The PIAA will start things off with a camp combine at 2 pm Friday. The information culled will go out to over 600 colleges within a week. After dinner, the Junior Rank staff will lay out the camp itinerary, one that includes some time for fellowship and prayer Sunday morning. Berry said the optional prayer service is a key component to the entire Junior Rank mission.
"We're non-denominational, but our belief in God is strong.

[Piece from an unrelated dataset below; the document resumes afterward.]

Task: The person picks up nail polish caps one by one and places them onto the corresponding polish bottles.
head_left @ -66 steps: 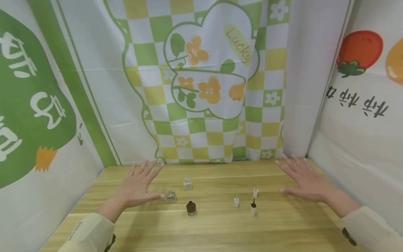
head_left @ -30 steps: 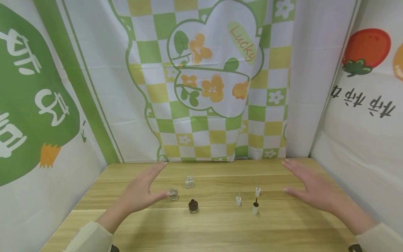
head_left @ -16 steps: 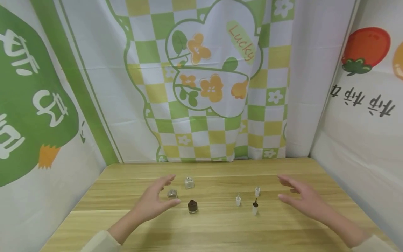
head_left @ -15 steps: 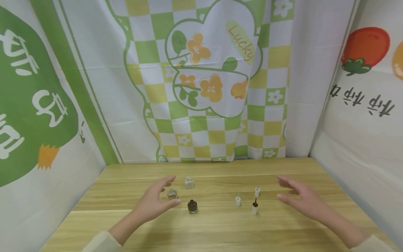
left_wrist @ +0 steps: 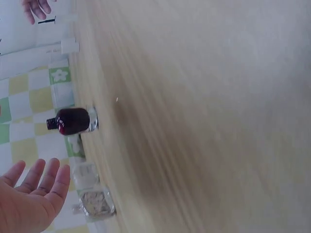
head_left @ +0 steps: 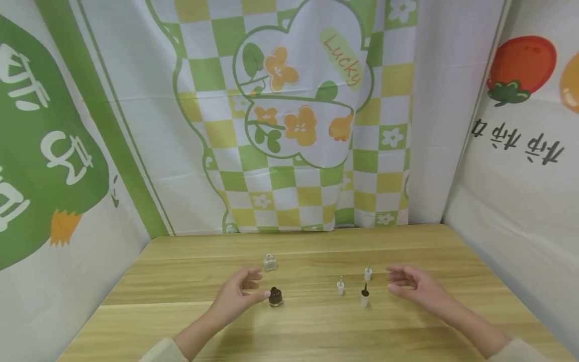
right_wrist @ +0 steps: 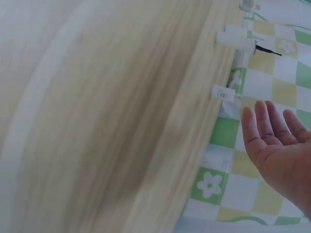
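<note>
1. Printed green-and-yellow checked cloth is hanging behind a wooden table, with more printed cloth closing in both sides.
2. Left hand is hovering just above the table with fingers loosely spread and nothing in its grasp. In the left wrist view the palm is facing the bottles.
3. Glittery clear bottle is sitting right behind that hand's fingers; in the head view it is hidden by them.
4. Dark bottle is standing upright just to the right of the left thumb tip, not touching it. It is the nearest thing to the left hand, and its neck is pointing straight up.
5. Empty clear bottle is standing farther back, near but apart from the left fingertips.
6. Small white cap is standing upright between the two hands, well apart from the dark bottle.
7. Brush cap is standing on its white end with the dark brush pointing up, just left of the right hand and nearer to it than to the left.
8. Rear white cap is standing just behind it.
9. Right hand is hovering relaxed, fingers pointing left toward the caps, holding nothing.
</note>
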A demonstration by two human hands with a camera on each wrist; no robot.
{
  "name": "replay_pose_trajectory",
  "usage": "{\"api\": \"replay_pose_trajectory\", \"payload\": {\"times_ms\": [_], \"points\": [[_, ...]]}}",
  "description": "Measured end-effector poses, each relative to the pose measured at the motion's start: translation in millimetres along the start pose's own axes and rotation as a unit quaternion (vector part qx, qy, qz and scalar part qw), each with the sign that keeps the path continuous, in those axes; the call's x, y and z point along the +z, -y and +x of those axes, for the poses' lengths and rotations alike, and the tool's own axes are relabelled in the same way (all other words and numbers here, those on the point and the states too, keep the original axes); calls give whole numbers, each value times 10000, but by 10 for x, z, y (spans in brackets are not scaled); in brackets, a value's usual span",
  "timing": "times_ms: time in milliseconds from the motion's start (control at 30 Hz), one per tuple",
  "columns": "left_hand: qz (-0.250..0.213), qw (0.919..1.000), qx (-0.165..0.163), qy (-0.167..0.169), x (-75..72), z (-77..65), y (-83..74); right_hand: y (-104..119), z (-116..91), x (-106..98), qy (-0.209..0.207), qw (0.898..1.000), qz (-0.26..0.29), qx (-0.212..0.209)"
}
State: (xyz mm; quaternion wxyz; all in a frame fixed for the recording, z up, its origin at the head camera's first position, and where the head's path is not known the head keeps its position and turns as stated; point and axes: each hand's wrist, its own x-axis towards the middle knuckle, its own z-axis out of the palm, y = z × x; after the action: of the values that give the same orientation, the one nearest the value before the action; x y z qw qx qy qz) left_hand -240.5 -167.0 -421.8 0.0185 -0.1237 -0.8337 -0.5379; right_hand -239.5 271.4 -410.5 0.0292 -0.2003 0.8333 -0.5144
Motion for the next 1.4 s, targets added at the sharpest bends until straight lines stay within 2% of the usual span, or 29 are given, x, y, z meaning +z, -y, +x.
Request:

Personally, it's all tied directly to God, and what I think are some great lessons we can all learn. Those close to me know this is as much a ministry for me as it is about offering credible athletic opportunities.
"I have noticed a tremendous amount of faith in the DNA and the makeup of the great people on the islands that I have met. I'm looking forward to a great experience."
The Marine Corps, who will be involved in dynamic training and leadership sessions during the camp, put their money behind Junior Rank by offering up 50 camp scholarships. They were given out randomly through the PIAA website. The first players to sign up were the three Lakalaka brothers from Punahou, led by the oldest brother Steven, who has verbally committed to UCLA.
Others, like Punahou DE Luke Kaumatule and 2013 DT Reeve Koehler from St. Louis - brother of former Arizona signee Solomon Koehler - have also signed up for the event. Two more Crusaders - 2012 DE Kalei Auleula, 2013 WR Jeremy Tabuyo, as well as 2012 LB Jonathan Makaiau from Mililani will also be attending the camp.
It's not just Oahu-based players that are trying to take advantage of this unique opportunity. Isaiah Correia, from Waiakea High School on the Big Island, as well as Shane Brostek from Hawaii Prep Academy, are two prospects traveling in to make their name and earn a coveted Semper Fidelis invite. Here's a sampling of some more prospects expected to attend the camp:
Pono Choy - Kamehameha (Kapalama)
Kamden Hilliard - Punahou
Donald Monroe - Punahou
Russell Siavii - Leilehua
Cilvin Steward - Mililani
Brian Silva - Pac-5 (Maryknoll)
The camp, in its first year coming to Hawaii, is looking to provide quality over quantity. "I think what's different is that we make it real personal," said Berry. "It's not a cattle call. We're looking at 300 athletes, and we want to spend as much time getting to know them as we possibly can."